For years, Barack Obama has been trying to convince a sizable portion of Americans that he is not, in fact, a socialist. To be fair to the president, he’s really not. But now that the Democratic Party has an openly socialist candidate in Bernie Sanders, commentators aren’t quite so sure they believe him. After a debate performance in which Sanders was made to answer for his ideology and declared himself an anti-capitalist, publications across the ideological spectrum were questioning his leftist bona fides in a way that seems even stranger than watching presidential candidates debating capitalism by name.
At The American Conservative, a publication one might expect to be frothing with rage over the Bolsheviks on TV, Samuel Goldman writes that “Democrats are not socialists, and neither is Bernie Sanders.” While socialists seek popular control over the means of economic production, Goldman argues, Democrats support “regulated competition and redistributive policies that direct private profits toward the relative losers in market exchange.” It’s New Deal–style welfarism, he writes, not socialism. I guess conservatives won’t call you a socialist unless you don’t want them to.
But conservatives aren’t the only ones calling Sanders a capitalist stooge. At Vox, Ezra Klein explains that “Sanders isn’t a socialist. He’s a democratic socialist. The difference is big, and it’s real.” In Klein’s version, Sanders and Hillary Clinton represent two sides of the (capitalist) Democratic Party: one that trusts Big Business and one that doesn’t. Hillary is a “new Democrat” who holds a special place in her heart for corporate executives, and Bernie is an “old Democrat” who wants to regulate and tax them and use the proceeds to fund public-welfare programs. Sanders shares his politics with the mainstream center-left parties just about everywhere else in the world.
The New Republic’s Jeet Heer doesn’t see the same cleavage between the two Democratic rivals that Klein does. “The areas of agreement between Sanders and Clinton are large: Both support a market economy, and both see capitalism as requiring regulation and reform,” he writes. “If Sanders doesn’t call himself a capitalist, that mainly signifies a greater distrust of big corporations and desire to make the rich pay higher taxes.” Revolution this is not; the difference between the candidates is a question of degrees, not a qualitative distinction. That makes sense, since they’re both members of the same political party; we’re not watching a rematch of “Rocky IV” here.
As the one proud socialist on the Senate’s left fringe, you might think Sanders isn’t used to this precise kind of ideological scrutiny. That isn’t the case. He has been hearing that he’s “just a Democrat” for 30 years. In the pages of the November-December 1986 edition of Socialist Review, Sanders — then the mayor of Burlington, Vermont — was denounced as a sellout in blistering terms. In his essay “The Bernie Sanders paradox: When socialism grows old,” political theorist and fellow Vermonter Murray Bookchin wrote of the mayor, “To mock his stolid behavior and the surprising conventionality of his values is to conceal his commitment to ’30s belief in technological progress, businesslike efficiency and a naive adherence to the benefits of ‘growth.’” Like Heer, Bookchin doesn’t see the big difference.
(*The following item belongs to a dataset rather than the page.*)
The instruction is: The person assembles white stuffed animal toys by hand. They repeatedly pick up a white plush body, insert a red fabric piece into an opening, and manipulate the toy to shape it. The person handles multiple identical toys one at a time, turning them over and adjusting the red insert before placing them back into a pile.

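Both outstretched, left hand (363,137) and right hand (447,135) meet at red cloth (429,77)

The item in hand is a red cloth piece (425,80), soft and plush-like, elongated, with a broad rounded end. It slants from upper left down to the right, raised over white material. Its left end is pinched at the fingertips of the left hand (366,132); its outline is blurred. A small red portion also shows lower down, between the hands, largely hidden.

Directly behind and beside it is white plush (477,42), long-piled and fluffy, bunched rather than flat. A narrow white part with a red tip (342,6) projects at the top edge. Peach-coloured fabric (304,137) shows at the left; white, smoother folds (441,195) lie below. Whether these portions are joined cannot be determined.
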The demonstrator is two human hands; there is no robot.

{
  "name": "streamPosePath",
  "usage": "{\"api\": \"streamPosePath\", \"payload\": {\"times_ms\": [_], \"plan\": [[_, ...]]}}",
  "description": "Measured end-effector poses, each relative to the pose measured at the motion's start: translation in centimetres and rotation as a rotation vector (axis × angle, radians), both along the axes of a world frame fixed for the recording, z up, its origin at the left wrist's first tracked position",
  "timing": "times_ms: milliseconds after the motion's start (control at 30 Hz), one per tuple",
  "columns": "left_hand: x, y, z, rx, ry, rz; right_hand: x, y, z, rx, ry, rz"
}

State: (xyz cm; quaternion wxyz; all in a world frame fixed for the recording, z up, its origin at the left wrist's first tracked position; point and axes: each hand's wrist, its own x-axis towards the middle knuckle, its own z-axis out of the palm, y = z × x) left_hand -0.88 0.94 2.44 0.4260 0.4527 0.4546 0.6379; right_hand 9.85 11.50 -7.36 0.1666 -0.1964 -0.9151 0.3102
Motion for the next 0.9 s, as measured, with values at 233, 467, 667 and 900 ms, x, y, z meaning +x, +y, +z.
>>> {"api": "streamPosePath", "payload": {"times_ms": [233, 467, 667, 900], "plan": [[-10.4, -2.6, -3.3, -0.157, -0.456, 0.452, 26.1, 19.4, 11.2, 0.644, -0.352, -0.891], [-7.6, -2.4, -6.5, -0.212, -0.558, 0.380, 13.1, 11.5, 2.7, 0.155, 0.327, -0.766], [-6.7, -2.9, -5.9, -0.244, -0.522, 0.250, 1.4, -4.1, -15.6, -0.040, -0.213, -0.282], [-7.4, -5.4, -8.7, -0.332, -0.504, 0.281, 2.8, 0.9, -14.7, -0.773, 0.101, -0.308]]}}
Bookchin was working from an ideological rivalry with Sanders — he was a libertarian socialist, which has more in common with anarchism than Denmark — but as a politically engaged resident of Burlington, he got a close look at how Sanders’ beliefs translated into action. He was not impressed by what he saw. “Bernard Sanders’ version of socialism is proving to be a subtle instrument for rationalizing the marketplace — not for controlling it, much less threatening it,” he complained.
In particular, Bookchin focused on a lakeside development plan aggressively backed by the mayor. While residents used town-hall democracy to ask for open space and public access, the Sanders administration backed a proposal for a Radisson Hotel expansion, a parking garage and luxury condos with the classic developer argument that the plan would provide jobs and tax revenue. It’s the kind of classic sellout move that belongs in a kid’s movie or a Counting Crows song, and when Sanders asked the public to approve a city bond for the plan, he was turned down not by arriviste yuppies but his working-class base.
“The ultimate effect of Sanders’ aging form of ‘socialism,’” Bookchin wrote, “is to facilitate the ease with which business interests can profit from the city.” He even went so far as to compare Sanders’ taxpayer-funded development plan with Ronald Reagan’s trickle-down economics. “This ‘managerial radicalism’ with its technocratic bias and its corporate concern for expansion is bourgeois to the core — and even brings the authenticity of traditional ‘socialist’ canons into grave question.”
In short: Even though Sanders wants the city (or country) to be shrewd when negotiating with big corporations, he still plays by their rules.
For Bookchin, the rise of Bernie Sanders was a matter of grim concern for the whole American radical community and a personal disappointment. He’s not running for mayor as a radical anymore; he’s running for president as a Democrat, and the country, from the right to the left, seems to realize that. At least Sanders’ campaign offers a clarification about what capitalism is and what it means to be against it — even if he doesn’t realize what side he’s on.